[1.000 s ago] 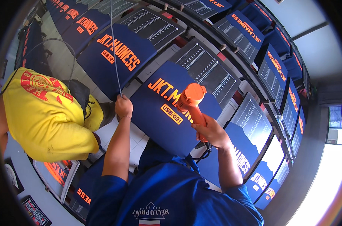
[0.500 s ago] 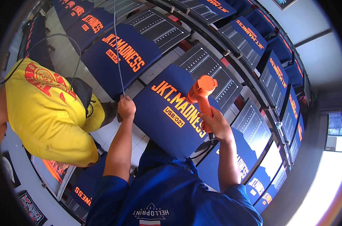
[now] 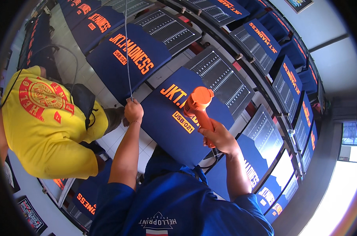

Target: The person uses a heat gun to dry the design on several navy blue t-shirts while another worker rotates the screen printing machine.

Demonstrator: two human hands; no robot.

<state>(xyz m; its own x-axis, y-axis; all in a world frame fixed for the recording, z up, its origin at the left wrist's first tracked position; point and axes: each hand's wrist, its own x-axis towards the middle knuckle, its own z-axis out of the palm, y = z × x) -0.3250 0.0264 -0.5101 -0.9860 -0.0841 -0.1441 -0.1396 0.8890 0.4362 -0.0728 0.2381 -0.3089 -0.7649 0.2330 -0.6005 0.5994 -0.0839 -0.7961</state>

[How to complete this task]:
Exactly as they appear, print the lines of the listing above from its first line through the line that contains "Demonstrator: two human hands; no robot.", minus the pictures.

[Answer to this problem]:
[1.000 s ago] 
[0.500 s ago] 
[now] 

Target: The person uses a heat gun to dry the design on several navy blue t-shirts while another worker rotates the screen printing machine.

Demonstrator: two human hands; no robot.

Nothing else remains for the exercise.